→ WHAT YOU NEED TO DO
Locate all lines in the data below that hold "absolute" and show them.

◇ ◇ ◇

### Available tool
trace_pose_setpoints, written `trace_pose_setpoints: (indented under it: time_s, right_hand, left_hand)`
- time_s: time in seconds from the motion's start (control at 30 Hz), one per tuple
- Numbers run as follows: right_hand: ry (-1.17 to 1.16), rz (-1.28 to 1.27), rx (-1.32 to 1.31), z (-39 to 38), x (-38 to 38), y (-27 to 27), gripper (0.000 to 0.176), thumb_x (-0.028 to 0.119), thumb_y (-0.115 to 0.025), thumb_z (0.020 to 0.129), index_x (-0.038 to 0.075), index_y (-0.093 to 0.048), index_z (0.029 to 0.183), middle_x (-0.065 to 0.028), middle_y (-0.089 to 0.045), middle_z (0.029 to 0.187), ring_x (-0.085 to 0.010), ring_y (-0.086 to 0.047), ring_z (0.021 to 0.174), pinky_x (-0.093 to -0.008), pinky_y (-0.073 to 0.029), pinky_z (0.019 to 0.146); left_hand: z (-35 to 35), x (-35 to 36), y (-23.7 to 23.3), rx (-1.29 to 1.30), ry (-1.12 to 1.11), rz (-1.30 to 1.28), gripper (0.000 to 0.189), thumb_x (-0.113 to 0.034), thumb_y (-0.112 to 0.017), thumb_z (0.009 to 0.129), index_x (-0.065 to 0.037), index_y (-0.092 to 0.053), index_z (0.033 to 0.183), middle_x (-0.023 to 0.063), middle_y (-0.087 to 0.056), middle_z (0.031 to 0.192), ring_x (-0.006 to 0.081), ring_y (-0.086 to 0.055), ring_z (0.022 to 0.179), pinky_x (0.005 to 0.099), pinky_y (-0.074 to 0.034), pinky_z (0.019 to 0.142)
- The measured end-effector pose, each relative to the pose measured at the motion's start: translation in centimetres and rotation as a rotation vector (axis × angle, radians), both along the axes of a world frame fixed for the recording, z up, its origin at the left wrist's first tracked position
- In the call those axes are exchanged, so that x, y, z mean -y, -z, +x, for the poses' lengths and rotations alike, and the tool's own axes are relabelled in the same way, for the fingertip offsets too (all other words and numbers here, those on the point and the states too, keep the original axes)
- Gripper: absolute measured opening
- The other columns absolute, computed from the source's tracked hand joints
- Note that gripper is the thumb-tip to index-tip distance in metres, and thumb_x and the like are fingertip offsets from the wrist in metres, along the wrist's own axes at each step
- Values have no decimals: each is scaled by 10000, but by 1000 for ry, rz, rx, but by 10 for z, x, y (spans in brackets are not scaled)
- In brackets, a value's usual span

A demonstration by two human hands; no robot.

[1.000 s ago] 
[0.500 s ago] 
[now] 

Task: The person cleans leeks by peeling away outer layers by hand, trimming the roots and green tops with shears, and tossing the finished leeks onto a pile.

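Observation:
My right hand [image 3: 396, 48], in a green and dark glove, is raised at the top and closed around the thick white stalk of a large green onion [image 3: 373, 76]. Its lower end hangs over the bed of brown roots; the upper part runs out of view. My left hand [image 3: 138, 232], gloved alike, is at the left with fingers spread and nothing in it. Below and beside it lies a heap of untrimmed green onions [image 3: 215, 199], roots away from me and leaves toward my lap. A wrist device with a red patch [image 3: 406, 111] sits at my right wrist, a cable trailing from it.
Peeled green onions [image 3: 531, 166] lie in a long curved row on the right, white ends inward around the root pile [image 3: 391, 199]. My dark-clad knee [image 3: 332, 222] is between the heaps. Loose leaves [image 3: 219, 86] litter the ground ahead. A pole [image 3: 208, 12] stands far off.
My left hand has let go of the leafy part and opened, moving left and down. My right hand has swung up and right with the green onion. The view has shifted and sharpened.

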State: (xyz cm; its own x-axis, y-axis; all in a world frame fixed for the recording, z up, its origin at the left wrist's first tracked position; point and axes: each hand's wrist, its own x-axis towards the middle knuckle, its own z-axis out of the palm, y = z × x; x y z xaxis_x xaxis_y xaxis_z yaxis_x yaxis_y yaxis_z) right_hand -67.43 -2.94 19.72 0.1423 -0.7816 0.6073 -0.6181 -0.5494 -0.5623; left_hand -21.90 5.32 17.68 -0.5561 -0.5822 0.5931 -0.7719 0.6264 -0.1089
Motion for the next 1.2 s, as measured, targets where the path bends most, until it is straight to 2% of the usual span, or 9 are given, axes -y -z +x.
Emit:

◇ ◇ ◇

→ RESULT OF THIS TASK
- Gripper: absolute measured opening
- The other columns absolute, computed from the source's tracked hand joints

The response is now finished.